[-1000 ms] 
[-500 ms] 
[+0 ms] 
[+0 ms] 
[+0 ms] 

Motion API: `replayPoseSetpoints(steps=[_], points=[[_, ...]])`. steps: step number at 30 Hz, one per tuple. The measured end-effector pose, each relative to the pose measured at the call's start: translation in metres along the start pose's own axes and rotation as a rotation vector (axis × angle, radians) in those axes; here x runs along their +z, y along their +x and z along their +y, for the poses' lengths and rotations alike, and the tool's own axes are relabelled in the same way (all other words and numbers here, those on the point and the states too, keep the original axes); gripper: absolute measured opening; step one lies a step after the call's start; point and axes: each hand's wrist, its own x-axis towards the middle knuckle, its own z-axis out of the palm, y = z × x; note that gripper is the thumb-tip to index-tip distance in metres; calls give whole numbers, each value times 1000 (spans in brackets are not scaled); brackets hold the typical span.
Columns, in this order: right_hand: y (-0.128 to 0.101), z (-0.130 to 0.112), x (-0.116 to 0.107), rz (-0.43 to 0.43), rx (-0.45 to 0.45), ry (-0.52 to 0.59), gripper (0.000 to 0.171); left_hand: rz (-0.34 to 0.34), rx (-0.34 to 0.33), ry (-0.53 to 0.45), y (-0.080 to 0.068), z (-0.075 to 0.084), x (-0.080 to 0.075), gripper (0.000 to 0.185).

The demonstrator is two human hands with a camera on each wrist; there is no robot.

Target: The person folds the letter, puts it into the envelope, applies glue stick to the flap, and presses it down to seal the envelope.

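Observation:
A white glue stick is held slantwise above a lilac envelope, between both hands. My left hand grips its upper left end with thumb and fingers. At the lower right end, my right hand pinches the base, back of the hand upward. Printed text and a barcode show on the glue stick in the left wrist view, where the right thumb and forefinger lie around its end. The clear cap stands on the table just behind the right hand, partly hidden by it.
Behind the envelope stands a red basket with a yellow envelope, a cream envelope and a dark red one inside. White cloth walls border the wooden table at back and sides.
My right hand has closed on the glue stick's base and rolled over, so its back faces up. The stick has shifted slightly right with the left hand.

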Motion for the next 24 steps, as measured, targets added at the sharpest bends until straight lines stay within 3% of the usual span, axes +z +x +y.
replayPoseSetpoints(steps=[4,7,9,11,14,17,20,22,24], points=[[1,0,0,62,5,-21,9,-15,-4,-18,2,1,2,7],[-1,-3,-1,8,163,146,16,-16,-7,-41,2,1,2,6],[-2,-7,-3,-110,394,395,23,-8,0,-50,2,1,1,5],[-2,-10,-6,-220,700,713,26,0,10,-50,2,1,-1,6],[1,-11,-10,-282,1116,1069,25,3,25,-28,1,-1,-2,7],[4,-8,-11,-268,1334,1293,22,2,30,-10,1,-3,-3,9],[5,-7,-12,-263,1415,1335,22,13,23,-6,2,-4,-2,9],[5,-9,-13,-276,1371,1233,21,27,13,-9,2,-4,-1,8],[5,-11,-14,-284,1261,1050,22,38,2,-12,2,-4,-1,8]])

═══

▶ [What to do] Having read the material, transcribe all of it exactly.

▶ [Your response]
[-1000 ms] 
[-500 ms] 
[+0 ms] 
[+0 ms] 
[+0 ms] 

Motion API: `replayPoseSetpoints(steps=[_], points=[[_, ...]])`. steps: step number at 30 Hz, one per tuple. The measured end-effector pose, each relative to the pose measured at the call's start: translation in metres along the start pose's own axes and rotation as a rotation vector (axis × angle, radians) in those axes; here x runs along their +z, y along their +x and z along their +y, for the poses' lengths and rotations alike, and the tool's own axes are relabelled in the same way (all other words and numbers here, those on the point and the states too, keep the original axes); gripper: absolute measured opening; step one lies a step after the call's start; point and axes: each hand's wrist, its own x-axis towards the middle knuckle, its own z-axis out of the palm, y = z × x; note that gripper is the thumb-tip to index-tip distance in metres; calls give whole numbers, each value times 1000 (spans in brackets are not scaled); brackets hold the typical span.
Columns, in this order: right_hand: y (-0.128 to 0.101), z (-0.130 to 0.112), x (-0.116 to 0.107), rz (-0.43 to 0.43), rx (-0.45 to 0.45), ry (-0.52 to 0.59), gripper (0.000 to 0.171); left_hand: rz (-0.34 to 0.34), rx (-0.34 to 0.33), ry (-0.53 to 0.45), y (-0.080 to 0.068), z (-0.075 to 0.084), x (-0.080 to 0.075), gripper (0.000 to 0.185).

The demonstrator is two human hands with a camera on each wrist; there is no robot.

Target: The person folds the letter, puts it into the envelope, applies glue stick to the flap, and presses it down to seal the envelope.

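Observation:
A white glue stick is held slantwise above a lilac envelope, between both hands. My left hand grips its upper left end with thumb and fingers. At the lower right end, my right hand pinches the base, back of the hand upward. Printed text and a barcode show on the glue stick in the left wrist view, where the right thumb and forefinger lie around its end. The clear cap stands on the table just behind the right hand, partly hidden by it.
Behind the envelope stands a red basket with a yellow envelope, a cream envelope and a dark red one inside. White cloth walls border the wooden table at back and sides.
My right hand has closed on the glue stick's base and rolled over, so its back faces up. The stick has shifted slightly right with the left hand.
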
Motion for the next 24 steps, as measured, targets added at the sharpest bends until straight lines stay within 3% of the usual span, axes +z +x +y.
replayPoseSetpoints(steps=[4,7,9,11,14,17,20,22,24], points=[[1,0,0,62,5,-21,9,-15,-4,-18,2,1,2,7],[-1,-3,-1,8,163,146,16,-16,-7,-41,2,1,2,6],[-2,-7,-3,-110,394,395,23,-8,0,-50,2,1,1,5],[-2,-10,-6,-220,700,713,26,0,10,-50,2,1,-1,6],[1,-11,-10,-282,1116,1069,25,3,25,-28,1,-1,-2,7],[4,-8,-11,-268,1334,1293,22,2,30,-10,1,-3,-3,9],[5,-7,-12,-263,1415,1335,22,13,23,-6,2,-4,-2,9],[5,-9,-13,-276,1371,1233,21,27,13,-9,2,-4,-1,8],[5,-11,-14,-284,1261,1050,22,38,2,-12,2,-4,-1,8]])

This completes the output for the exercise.